EXERCISE: Can the lines below, from the one that holds "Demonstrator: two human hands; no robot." to the very end, be echoed exactly, with both ends included and no pictures?

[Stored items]
○ ○ ○ ○ ○
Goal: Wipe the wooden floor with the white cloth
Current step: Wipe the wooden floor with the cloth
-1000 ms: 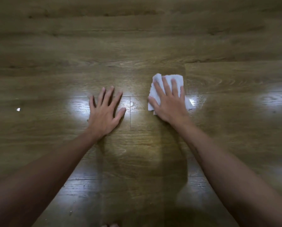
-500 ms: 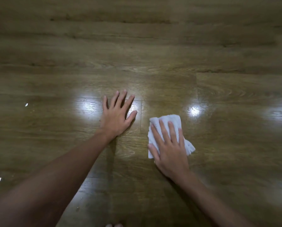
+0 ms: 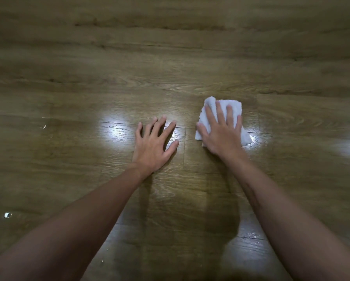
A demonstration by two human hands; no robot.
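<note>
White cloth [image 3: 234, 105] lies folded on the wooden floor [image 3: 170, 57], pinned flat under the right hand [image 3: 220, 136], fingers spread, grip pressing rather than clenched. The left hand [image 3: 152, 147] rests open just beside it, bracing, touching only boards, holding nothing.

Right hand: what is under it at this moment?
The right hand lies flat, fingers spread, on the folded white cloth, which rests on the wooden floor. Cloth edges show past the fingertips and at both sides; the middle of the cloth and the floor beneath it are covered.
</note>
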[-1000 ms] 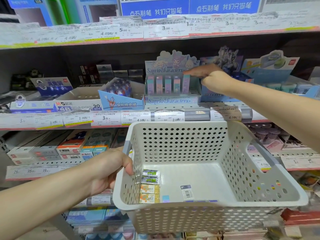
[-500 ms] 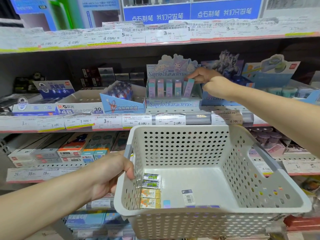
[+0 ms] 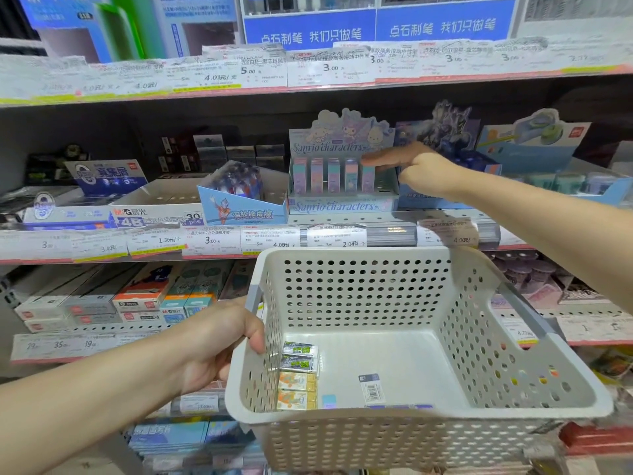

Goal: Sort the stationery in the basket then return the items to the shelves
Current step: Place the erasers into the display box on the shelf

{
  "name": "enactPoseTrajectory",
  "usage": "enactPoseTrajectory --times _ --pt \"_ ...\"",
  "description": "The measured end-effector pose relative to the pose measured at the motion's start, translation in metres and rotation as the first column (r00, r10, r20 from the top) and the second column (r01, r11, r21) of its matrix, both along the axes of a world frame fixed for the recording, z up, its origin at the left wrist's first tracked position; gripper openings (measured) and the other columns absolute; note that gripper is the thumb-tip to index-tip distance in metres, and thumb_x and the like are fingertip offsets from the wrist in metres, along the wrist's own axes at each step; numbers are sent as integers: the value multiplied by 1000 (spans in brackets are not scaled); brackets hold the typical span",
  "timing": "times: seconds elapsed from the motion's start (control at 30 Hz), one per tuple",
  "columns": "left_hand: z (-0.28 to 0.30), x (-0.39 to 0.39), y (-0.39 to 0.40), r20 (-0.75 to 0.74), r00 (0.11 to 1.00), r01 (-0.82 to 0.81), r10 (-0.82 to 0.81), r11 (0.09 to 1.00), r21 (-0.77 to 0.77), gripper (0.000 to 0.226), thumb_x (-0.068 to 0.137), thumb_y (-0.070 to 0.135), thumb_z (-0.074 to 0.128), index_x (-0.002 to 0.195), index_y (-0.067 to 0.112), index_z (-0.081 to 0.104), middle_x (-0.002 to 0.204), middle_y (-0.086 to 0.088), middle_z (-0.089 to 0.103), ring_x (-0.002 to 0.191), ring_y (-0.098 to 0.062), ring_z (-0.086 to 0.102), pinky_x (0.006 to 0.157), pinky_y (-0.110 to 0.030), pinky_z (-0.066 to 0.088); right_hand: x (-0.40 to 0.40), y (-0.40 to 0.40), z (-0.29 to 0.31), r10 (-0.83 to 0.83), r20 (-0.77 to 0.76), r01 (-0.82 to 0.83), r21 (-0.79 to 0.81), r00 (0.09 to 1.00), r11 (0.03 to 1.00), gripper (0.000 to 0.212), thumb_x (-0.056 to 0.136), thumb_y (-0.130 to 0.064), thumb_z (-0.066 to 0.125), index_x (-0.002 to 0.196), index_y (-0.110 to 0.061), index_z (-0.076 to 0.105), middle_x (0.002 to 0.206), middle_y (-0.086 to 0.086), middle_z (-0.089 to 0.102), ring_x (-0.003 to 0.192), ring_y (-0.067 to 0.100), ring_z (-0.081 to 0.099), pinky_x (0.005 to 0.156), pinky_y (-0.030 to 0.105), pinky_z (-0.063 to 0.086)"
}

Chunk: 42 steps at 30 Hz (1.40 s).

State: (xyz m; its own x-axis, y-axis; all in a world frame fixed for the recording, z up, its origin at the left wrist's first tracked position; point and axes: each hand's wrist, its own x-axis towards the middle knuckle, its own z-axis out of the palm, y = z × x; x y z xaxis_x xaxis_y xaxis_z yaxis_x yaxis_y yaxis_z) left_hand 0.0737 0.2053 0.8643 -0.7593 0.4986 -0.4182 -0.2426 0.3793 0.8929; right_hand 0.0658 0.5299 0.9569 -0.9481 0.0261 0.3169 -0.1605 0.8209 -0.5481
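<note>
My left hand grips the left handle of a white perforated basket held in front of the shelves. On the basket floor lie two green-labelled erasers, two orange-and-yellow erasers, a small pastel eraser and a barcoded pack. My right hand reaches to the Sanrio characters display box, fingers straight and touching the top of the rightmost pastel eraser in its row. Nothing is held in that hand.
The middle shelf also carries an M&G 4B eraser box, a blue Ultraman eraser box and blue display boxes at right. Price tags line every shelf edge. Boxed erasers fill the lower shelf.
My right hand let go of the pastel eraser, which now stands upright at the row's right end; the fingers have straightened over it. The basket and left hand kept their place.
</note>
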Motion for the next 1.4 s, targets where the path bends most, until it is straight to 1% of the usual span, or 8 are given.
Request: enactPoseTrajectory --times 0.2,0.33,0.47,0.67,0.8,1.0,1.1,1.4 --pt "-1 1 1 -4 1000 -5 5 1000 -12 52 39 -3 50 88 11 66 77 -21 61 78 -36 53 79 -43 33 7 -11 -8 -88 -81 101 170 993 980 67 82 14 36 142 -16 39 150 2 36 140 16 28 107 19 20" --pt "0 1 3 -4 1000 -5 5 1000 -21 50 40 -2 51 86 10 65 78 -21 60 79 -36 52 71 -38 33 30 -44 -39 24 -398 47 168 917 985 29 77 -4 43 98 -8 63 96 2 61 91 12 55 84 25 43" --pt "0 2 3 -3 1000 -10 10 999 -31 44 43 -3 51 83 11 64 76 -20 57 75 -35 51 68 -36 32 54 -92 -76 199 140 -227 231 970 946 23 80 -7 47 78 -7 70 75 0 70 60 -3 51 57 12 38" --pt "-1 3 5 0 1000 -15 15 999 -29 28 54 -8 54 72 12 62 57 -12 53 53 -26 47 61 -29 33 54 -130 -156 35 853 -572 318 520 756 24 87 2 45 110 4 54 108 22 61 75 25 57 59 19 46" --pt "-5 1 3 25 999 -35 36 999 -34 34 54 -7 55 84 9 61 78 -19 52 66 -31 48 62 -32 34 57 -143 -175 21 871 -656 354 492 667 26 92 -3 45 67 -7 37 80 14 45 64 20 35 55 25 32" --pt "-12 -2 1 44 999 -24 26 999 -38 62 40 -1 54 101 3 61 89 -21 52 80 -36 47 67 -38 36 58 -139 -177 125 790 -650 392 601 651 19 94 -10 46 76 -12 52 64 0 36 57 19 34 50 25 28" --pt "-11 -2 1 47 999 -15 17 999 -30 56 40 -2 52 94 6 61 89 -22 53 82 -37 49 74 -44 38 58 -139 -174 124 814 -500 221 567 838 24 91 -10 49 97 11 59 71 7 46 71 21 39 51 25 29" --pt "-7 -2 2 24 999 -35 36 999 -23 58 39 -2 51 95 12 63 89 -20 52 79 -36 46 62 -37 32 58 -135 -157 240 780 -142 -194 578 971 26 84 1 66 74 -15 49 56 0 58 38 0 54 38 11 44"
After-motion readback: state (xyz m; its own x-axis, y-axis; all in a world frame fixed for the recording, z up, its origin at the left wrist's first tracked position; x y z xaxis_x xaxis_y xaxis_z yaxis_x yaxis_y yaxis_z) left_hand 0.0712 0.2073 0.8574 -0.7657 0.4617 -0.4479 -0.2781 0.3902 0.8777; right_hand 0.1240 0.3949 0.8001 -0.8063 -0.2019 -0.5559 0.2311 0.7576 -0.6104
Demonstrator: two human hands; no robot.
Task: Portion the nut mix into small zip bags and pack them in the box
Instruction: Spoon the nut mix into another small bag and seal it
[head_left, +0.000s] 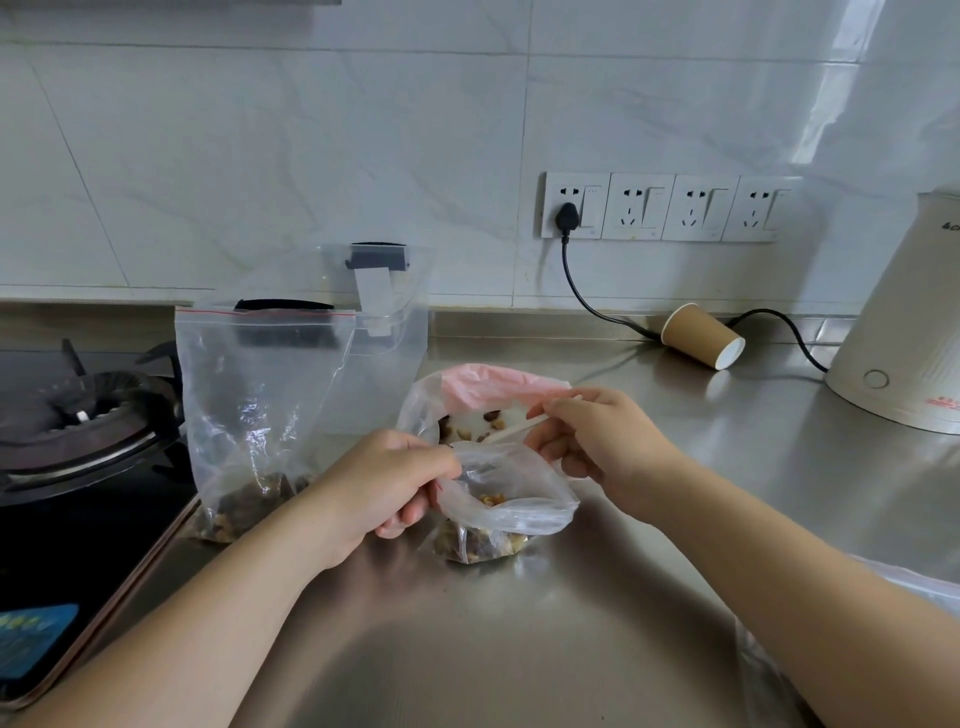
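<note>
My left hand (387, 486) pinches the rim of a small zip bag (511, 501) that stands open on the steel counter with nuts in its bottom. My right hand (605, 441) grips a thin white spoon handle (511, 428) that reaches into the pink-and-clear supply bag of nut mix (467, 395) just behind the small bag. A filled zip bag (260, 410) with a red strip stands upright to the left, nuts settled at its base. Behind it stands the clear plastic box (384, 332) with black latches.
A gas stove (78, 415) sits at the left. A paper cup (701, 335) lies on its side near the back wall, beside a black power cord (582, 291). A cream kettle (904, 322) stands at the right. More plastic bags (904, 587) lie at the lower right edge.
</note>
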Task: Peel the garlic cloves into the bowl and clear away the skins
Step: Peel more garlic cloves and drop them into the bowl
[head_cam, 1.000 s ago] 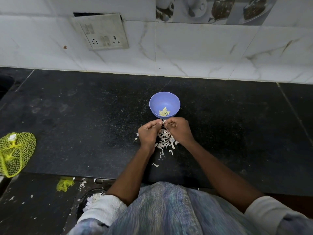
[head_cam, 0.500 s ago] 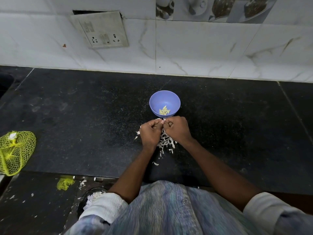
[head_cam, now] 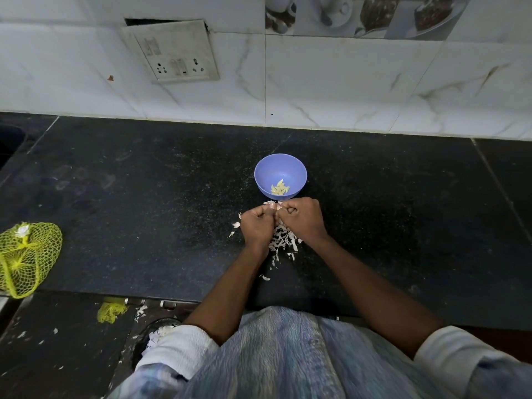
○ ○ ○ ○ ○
RESPONSE TO THIS TASK:
Demonstrator: two human hands; no robot.
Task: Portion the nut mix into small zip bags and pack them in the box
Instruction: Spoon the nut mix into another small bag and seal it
[head_left, +0.000s] 
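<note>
My left hand (387, 486) pinches the rim of a small zip bag (511, 501) that stands open on the steel counter with nuts in its bottom. My right hand (605, 441) grips a thin white spoon handle (511, 428) that reaches into the pink-and-clear supply bag of nut mix (467, 395) just behind the small bag. A filled zip bag (260, 410) with a red strip stands upright to the left, nuts settled at its base. Behind it stands the clear plastic box (384, 332) with black latches.
A gas stove (78, 415) sits at the left. A paper cup (701, 335) lies on its side near the back wall, beside a black power cord (582, 291). A cream kettle (904, 322) stands at the right. More plastic bags (904, 587) lie at the lower right edge.
</note>
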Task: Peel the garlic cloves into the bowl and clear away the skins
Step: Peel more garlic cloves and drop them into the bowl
[head_cam, 1.000 s ago] 
[head_cam, 0.500 s ago] 
[head_cam, now] 

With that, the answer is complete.